Embun terkesiap, tidak menduga pertanyaan seperti itu yang akan dilontarkan Pandu. Ia ikut-ikutan menenggak minuman.

"Saya sudah nggak perawan," ucap Embun setelah beberapa saat.

Pandu tak mampu bersuara. Sebaik apapun ditutupi, lelaki itu bisa melihat kilatan luka dalam pandangan dan suara Embun.

Sepertinya dia pernah mengalami hal buruk, kasihan sekali. Pandu mencoba mengalihkan pembicaraan.

"Ya sudah, semoga semua berjalan baik. Saling memberi manfaat dan tidak ada pihak yang dirugikan. Mbak Embun saya antar pulang sekalian ya." Pandu menawarkan diri.

"Nggak usah repot. Saya naik taksi online saja," tolak gadis itu.

"Nggak perlu sungkan, Mbak. Saya punya kewajiban menjaga keselamatan dan kesehatan Mbak Embun sampai project ini selesai. Sudah bagian dari tugas saya." Tentu saja Pandu mengarang alasan. Tanda tangan perjanjian saja belum.

Embun mengangguk.

Mereka bangkit dari duduk masing-masing dan menuju pintu kafe. Hujan ternyata sudah turun dengan cukup lebat.

"Mbak tunggu sini aja. Saya ambil mobil, biar nggak basah." Pandu melepas jas yang ia kenakan dan mengulurkannya pada Embun.

"Untuk apa?"

"Tutup kepala sama badan. Jangan sampai sakit." Tanpa menunggu jawaban, Pandu segera berlari keluar dan terlihat masuk ke dalam mobil dengan tergesa-gesa.

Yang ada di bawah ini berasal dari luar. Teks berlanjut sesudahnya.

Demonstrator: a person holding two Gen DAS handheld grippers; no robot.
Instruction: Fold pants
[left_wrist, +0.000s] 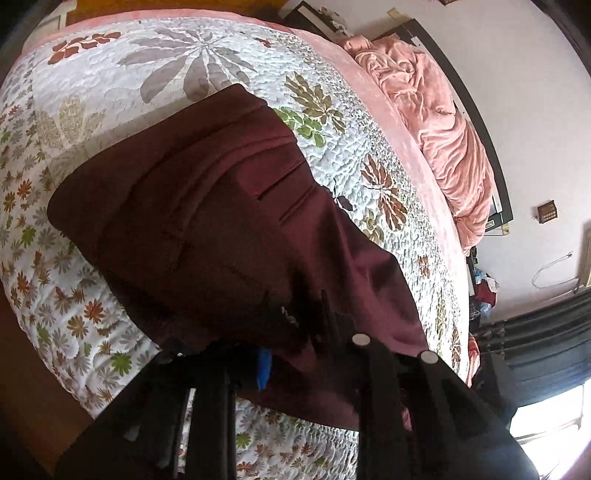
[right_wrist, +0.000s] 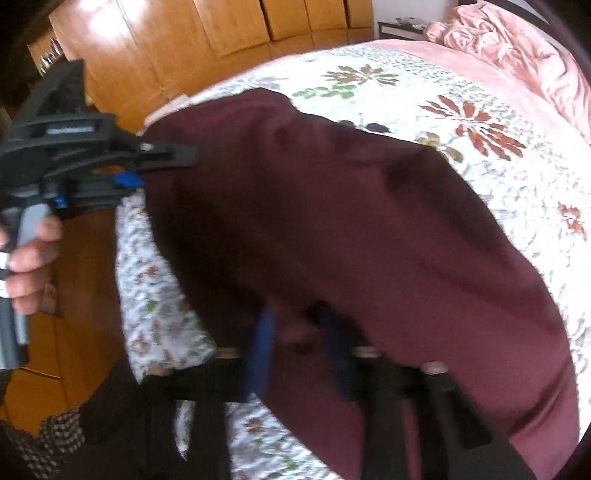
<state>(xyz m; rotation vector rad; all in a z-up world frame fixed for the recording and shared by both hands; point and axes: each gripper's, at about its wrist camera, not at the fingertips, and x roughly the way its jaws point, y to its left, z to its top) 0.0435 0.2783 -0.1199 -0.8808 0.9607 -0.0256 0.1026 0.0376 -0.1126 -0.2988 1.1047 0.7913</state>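
Across the floral quilt (left_wrist: 192, 66) on the bed, maroon pants (right_wrist: 332, 221) lie mid-fold, left tool (right_wrist: 173, 158) and right tool (right_wrist: 299, 332) each clamped on their edge; next, carry it over.

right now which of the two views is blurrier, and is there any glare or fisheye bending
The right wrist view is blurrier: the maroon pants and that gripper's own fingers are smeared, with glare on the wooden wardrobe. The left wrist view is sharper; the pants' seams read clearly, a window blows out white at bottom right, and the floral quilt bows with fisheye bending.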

Begitu mobil mendekat, Embun menggunakan jas Pandu sebagai penutup kepala dan tubuh, lalu segera berlari masuk.

"Lumayan deres ya. Makasih ya, Mas. Eh, Pak Pandu," ucap Embun kikuk.

"Panggil mas saja. Lebih enak didengar." Pandu tersenyum.

"Oke. Kalau gitu, panggil saya Embun saja. Jangan pakai mbak," balas Embun.

"Sip." Pandu beringsut mendekat.

"Biar saya pasang sendiri sabuk pengamannya," cegah Embun dengan sigap.

Dia sudah paham, bahwa pria biasa mencari perhatian seperti itu.

Sial, tahu aja. Padahal pengen romantis kayak film Korea, umpat Pandu dalam hati.

Pandu mengangguk sambil tersenyum.

"Hobinya apa, Mbun?" Pandu bertanya sembari menjalankan kendaraan setelah ia mengatur GPS di mobil, sesuai alamat Embun.

"Bentar, kok tahu alamat kos saya?" Embun heran karena dengan santai pria itu mengetikkan alamat kosnya tanpa bertanya.

"Kan sudah masuk di penyelidikan, Mbun." Pandu tersenyum.

"Oh. Baiklah. Hobi, cuman membaca, apapun itu. Saya suka jalan-jalan di alam. Sayangnya tidak banyak kesempatan melakukan itu."

"Nanti setelah project ini selesai, kamu bisa lakukan semua itu. Hiduplah dengan tenang dan bahagia. Saya berdoa yang terbaik untukmu, Mbun." Pandu berucap tulus.